Now that you know more about available EHR systems, you can decide which one fits the bill for your practice. In the meantime,  Sign up for our trial edition  to give PracticeSuite a test drive. We’re sure you’ll recognize this software program’s abundant strengths and benefits.

EHR FAQs

What Is an EHR?

An EHR, or electronic health record, is “a digital version of a patient’s paper chart,” according to the HealthIT.gov definition. Essentially, it turns those color-coded files you see in doctor’s offices into digital files. These files contain the same information — and often more information — but they’re highly accessible, even to providers at other organizations.

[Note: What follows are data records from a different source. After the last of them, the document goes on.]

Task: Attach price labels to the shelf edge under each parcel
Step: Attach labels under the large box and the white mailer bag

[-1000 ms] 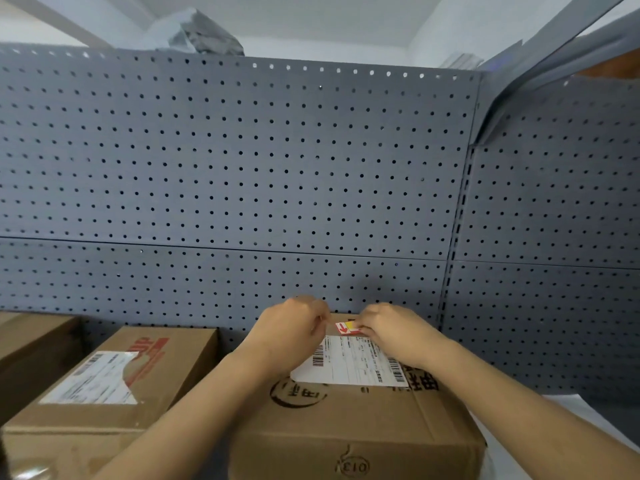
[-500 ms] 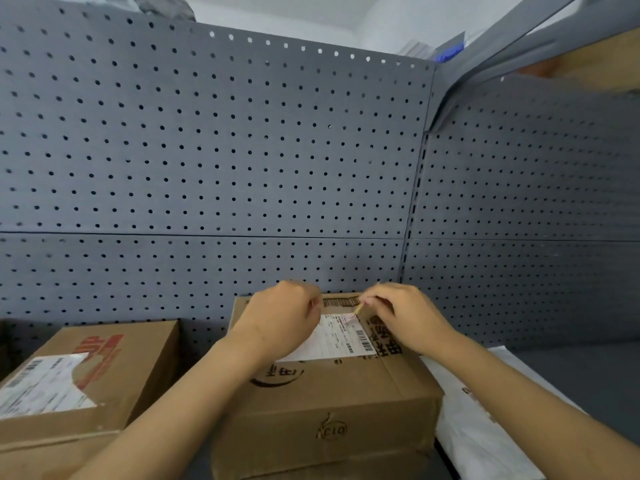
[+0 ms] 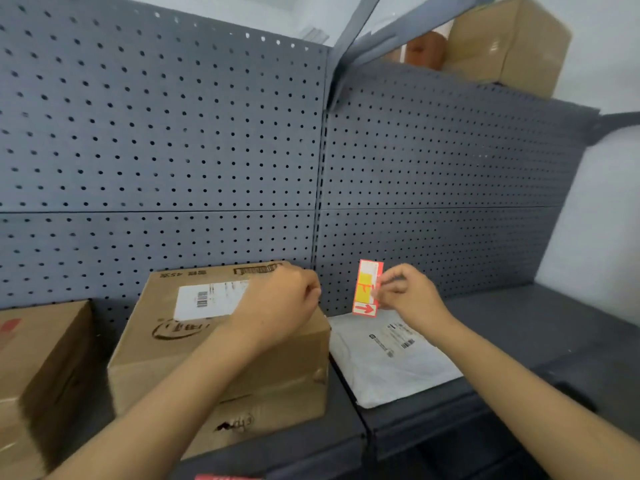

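Label, red with a yellow patch and an arrow, held upright in the air above the mailer's far edge, at 3 o'clock from the box. Right hand pinches its right side between thumb and fingertips; left hand, loosely curled and holding nothing visible, rests on the box top. Step in hand, as judged: label picked and ready, not yet stuck. Next: lower it toward 6 o'clock to the shelf edge below a parcel and press flat
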Tool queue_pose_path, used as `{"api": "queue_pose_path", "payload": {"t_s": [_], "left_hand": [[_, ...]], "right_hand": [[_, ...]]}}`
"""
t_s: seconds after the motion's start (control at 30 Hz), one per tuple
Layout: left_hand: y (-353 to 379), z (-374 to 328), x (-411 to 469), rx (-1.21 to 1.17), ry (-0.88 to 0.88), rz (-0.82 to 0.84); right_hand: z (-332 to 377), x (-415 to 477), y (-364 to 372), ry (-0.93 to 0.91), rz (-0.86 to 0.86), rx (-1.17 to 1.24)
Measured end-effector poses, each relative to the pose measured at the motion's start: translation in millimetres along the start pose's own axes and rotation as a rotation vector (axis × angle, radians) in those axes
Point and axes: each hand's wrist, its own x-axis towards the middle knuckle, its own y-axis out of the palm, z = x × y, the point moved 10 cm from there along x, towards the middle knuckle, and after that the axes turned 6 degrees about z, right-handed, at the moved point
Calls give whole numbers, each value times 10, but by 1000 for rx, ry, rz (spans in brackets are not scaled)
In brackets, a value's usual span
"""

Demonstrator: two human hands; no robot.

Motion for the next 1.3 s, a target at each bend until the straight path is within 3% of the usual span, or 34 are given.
{"api": "queue_pose_path", "payload": {"t_s": [0.13, 0.33, 0.5, 0.67, 1.0, 1.3], "left_hand": [[282, -416, -47, -43, -47, -3], [1106, -974, -160, -108, -91, 177], [1814, -1204, -362, -63, -78, 327], [2325, -1329, -449, -15, -36, 427], [2621, -1584, -502, 103, 28, 405], [2658, -1658, -566, 107, 24, 433]], "right_hand": [[-238, -241, -274, 35, 34, -51], [-593, -516, -529, 29, 98, -271], [-959, -602, -483, 50, 250, -479], [-1296, -581, -542, 123, 355, -550], [-1607, -508, -425, 60, 545, -691], [-1633, -466, -449, 14, 524, -560]]}}
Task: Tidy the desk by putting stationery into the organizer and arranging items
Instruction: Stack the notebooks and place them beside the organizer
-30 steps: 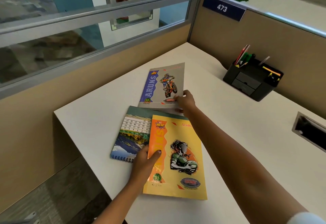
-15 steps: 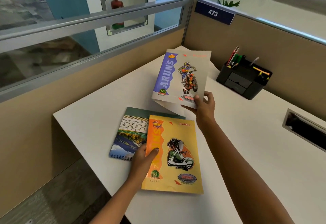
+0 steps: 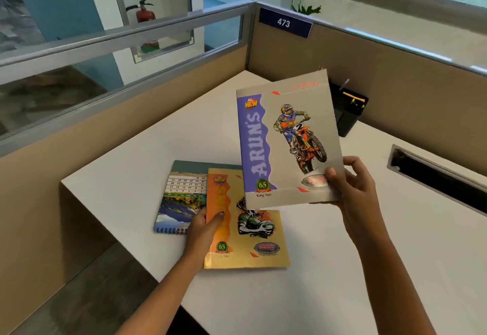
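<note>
My right hand [image 3: 351,185] grips the lower right corner of a grey notebook [image 3: 284,139] with a motocross rider and a purple spine, held up tilted above the white desk [image 3: 163,150]. A yellow-orange notebook [image 3: 250,242] lies flat below it, partly covering a spiral-bound calendar pad [image 3: 179,197]. My left hand [image 3: 204,225] rests on the yellow notebook's left edge, thumb on the cover, fingers over the pad. The black desk organizer [image 3: 350,109] with pens stands at the back right, mostly hidden behind the raised notebook.
Tan cubicle partitions [image 3: 395,84] with glass tops enclose the desk at the back and left. A dark rectangular cable slot [image 3: 434,173] is cut into the desk at right. The desk's left edge [image 3: 87,202] drops off to the floor.
My right hand picked the grey notebook up off the desk and carried it up and toward me, to the right. My left hand stayed on the yellow notebook.
</note>
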A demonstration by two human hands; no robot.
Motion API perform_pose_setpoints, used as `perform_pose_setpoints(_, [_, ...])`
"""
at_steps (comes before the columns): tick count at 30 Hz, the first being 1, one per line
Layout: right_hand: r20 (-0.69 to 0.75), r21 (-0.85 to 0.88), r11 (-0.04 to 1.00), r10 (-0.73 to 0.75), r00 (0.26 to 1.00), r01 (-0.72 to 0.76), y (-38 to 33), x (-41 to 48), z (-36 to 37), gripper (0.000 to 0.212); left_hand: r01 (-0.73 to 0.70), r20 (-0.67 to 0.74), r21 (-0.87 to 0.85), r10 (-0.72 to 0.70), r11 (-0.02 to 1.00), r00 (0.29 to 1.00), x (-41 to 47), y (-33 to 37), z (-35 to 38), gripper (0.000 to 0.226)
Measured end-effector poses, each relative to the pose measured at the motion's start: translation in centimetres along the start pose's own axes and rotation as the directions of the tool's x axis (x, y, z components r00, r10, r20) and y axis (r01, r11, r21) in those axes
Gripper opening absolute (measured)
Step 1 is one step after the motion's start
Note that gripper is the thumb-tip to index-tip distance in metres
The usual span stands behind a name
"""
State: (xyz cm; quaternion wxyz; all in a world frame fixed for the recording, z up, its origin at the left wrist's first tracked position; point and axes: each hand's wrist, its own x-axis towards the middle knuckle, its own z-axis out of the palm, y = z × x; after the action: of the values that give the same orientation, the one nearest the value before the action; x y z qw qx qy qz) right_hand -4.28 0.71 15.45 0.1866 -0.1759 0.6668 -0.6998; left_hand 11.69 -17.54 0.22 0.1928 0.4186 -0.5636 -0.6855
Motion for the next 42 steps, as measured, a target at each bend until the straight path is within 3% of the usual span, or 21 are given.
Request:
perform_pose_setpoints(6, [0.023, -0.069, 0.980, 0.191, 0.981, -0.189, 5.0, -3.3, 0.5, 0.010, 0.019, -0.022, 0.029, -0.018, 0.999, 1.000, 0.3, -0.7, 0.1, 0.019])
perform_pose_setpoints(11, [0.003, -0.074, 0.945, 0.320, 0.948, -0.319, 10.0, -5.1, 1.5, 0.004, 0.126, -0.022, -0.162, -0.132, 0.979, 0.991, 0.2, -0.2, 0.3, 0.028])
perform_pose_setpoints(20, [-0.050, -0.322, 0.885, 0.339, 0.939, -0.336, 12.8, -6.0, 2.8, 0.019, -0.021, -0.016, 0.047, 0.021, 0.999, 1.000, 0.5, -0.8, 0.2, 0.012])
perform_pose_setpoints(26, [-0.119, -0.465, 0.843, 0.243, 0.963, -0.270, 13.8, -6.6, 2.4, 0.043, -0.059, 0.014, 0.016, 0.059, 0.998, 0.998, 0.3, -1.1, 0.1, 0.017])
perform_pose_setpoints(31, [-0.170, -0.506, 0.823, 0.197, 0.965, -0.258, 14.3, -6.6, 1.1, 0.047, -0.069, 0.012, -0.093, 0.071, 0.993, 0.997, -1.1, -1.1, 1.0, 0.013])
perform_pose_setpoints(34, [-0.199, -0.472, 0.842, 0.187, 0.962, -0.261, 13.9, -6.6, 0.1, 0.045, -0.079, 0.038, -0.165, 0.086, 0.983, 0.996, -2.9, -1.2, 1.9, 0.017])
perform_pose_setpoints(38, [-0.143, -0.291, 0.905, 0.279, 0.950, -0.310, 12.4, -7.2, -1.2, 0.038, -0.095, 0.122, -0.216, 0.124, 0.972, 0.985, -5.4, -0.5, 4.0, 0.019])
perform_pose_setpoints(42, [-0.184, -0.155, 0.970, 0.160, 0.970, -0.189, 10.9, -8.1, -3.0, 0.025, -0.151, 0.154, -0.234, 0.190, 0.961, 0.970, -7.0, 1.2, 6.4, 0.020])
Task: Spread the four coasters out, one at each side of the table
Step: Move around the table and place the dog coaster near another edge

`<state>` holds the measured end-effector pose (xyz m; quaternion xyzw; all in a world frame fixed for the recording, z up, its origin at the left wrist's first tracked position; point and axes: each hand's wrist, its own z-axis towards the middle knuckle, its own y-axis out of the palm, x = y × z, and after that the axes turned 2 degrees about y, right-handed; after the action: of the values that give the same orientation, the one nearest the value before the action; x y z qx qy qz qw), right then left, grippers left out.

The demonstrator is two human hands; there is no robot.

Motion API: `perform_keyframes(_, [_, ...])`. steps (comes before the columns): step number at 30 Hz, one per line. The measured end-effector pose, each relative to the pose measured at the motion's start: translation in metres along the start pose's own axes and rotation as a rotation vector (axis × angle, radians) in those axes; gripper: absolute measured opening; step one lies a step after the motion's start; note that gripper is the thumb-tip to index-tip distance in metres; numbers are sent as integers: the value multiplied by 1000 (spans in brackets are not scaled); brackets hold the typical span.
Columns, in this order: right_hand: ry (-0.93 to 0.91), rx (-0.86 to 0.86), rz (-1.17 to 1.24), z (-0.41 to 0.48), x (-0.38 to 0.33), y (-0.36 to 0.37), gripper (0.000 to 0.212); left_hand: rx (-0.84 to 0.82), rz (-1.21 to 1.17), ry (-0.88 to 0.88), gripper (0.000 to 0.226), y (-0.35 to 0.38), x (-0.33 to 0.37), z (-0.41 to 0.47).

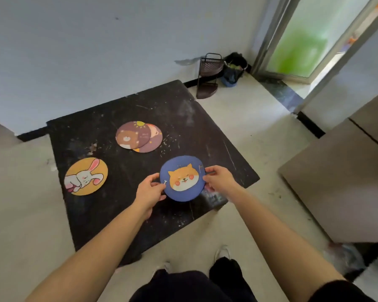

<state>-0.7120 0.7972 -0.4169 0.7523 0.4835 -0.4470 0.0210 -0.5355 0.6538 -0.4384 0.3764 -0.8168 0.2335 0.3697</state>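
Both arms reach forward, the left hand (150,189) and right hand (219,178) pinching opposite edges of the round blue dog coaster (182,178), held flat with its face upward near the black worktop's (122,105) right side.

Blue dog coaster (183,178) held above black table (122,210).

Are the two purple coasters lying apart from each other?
No: the bear coaster overlaps the second purple coaster, covering its left part near the middle of the black table.
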Motion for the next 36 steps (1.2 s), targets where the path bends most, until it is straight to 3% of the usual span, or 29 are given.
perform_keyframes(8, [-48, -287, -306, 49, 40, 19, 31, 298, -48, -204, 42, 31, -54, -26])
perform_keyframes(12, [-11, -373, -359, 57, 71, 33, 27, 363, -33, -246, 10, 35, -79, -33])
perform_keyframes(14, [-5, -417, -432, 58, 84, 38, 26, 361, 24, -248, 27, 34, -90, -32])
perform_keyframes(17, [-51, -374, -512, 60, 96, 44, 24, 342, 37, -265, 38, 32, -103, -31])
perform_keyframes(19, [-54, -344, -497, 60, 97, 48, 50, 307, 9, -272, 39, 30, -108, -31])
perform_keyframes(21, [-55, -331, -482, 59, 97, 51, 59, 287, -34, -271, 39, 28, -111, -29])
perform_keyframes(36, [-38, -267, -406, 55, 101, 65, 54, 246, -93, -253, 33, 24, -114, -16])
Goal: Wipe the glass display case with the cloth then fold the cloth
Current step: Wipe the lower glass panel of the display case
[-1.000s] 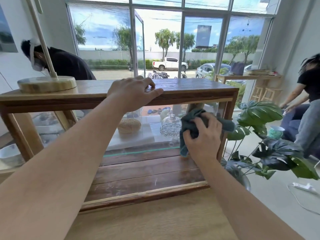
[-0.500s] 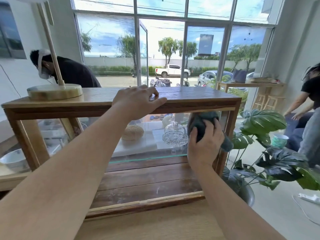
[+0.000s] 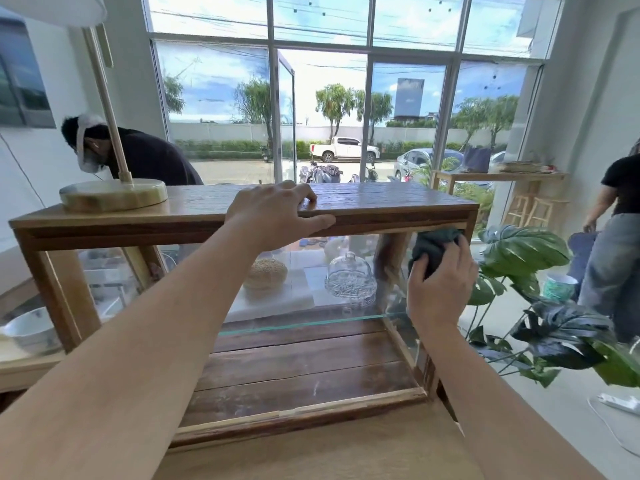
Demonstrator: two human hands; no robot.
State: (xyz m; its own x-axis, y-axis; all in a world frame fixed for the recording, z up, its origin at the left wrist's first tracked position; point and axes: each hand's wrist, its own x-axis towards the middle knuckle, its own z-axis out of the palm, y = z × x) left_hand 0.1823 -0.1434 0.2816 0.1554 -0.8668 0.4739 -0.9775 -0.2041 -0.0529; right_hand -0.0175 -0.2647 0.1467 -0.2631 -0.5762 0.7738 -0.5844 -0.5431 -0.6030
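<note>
While both forearms reach out over the bare wooden counter (image 3: 311,455), the glass display case (image 3: 381,400) stands just beyond its near edge, long axis running left to right.

Right hand (image 3: 441,285): clenched on the dark cloth (image 3: 433,247), bunched into a wad. Cloth pressed against the front pane at the top right corner, touching or nearly touching the wooden frame there. Cloth lies just ahead of and above the palm, fingers wrapped over it.

Left hand (image 3: 277,213): flat on the case's wooden top, fingers over the top, thumb along the front edge; grasps nothing, seems to brace the case.

Judgement: wiping still in hand; folding not begun. From this corner the unwiped run of glass lies to the left and below, along the long axis, so the next stroke likely goes that way. The right hand is the nearer to the pane.

Inside, behind the glass: a round bun (image 3: 266,273) and a glass dome (image 3: 349,275). Lamp base (image 3: 114,194) on the top, far left.
</note>
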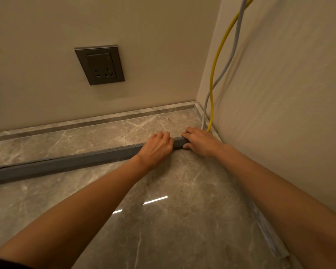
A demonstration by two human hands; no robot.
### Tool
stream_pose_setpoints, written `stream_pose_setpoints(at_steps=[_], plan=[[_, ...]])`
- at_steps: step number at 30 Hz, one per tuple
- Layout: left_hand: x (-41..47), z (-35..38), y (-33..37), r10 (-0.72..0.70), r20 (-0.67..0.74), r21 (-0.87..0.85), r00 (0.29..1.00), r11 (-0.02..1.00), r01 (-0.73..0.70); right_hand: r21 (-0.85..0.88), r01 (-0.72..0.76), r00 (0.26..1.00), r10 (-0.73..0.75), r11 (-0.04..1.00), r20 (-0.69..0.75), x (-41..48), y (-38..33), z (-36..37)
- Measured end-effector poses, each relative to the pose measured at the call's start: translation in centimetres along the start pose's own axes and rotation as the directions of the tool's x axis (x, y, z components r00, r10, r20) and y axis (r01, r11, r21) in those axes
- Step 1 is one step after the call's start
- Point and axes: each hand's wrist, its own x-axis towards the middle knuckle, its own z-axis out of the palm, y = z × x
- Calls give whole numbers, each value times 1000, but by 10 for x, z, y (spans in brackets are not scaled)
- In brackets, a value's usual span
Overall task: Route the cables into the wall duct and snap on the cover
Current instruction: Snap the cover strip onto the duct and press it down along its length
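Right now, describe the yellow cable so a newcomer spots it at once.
Start at the room corner on the right, where two cables hang down the side wall. The yellow cable runs down to the floor behind the right hand. Its neighbour, the grey cable, crosses it and is pale.

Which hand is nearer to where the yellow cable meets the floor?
Right. The right hand sits at the duct end, with the yellow cable coming down just behind it. The left hand grips the duct farther from the corner.

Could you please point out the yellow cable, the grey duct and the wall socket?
yellow cable [217, 61]: head view, mid-run along the wall.
grey duct [66, 164]: head view, its side wall.
wall socket [100, 65]: head view, faceplate centre.
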Motion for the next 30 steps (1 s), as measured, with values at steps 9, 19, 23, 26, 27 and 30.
stream_pose_setpoints(at_steps=[9,19,23,26,27,30], plan=[[9,-8,-4,-63,115,-229,991,969,88,123,-4,996,-7,992,84,2,4,-9],[12,-7,6,-196,96,-299,976,929,216,150,-21,999,15,988,39,-6,5,-6],[17,-8,11,-202,166,-396,965,883,253,134,-19,1000,18,991,11,-7,4,-4],[19,-10,12,-193,199,-398,961,880,259,135,-19,1000,20,991,-1,-9,4,-4],[19,-10,13,-197,194,-399,961,879,261,138,-19,1000,19,990,-2,-9,4,-4],[19,-9,14,-195,177,-396,965,883,251,135,-16,1000,17,991,-1,-10,3,-5]])
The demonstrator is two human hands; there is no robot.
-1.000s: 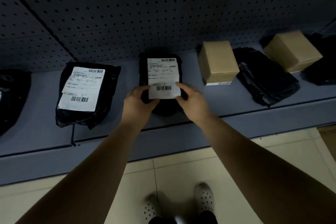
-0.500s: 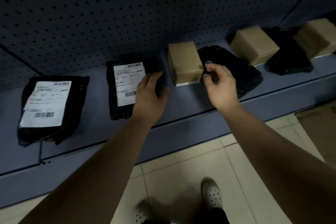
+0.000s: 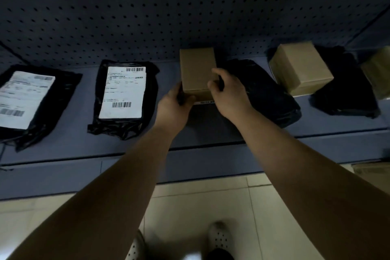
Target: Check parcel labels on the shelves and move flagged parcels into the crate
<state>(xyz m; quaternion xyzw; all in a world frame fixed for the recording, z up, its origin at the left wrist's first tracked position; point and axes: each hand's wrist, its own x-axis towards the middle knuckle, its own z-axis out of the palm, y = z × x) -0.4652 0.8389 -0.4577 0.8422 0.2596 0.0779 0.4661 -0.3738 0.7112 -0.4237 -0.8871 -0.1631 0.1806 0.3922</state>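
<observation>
the small cardboard box [image 3: 197,69] stands on the shelf [image 3: 211,133] beside a black bag [image 3: 266,91], left hand [image 3: 172,107] and right hand [image 3: 230,95] gripping its near corners with curled fingers [image 3: 216,72]; it looks light and rigid, so opposite side faces should hold surely.

Shipping label [image 3: 123,92] on the black mailer [image 3: 152,95] just left of the cardboard box [image 3: 197,69]: barcodes top and bottom, but the printed lines are too small to read. Farther left of the box, a second label [image 3: 23,97], blurred. On the box's front edge, a white strip [image 3: 205,102] with dark print, unreadable.
</observation>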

However, it’s also used synonymous with a practice-wide office solution. The main difference between an EMR, or electronic medical record and an EHR is that emR refers to the patient records themselves, while an EHR refers to the clinical documentation system that interconnects every aspect of a practice’s operations, from scheduling and billing to reporting and patient communications where providers share their findings, test results, diagnoses, bills, and other information with their patients online. Due to Meaningful Use (MU) all top EHR’s include a patient portal, which allows patients to keep track of their medical records online.

What You Need to Know About EHRs

Doctors’ offices and hospitals, whether they have one physician or hundreds, are using EHR systems to diagnose and treat their patients. Technology increases the accuracy of record keeping and allow physicians and other office staff to communicate with patients and vendors electronically.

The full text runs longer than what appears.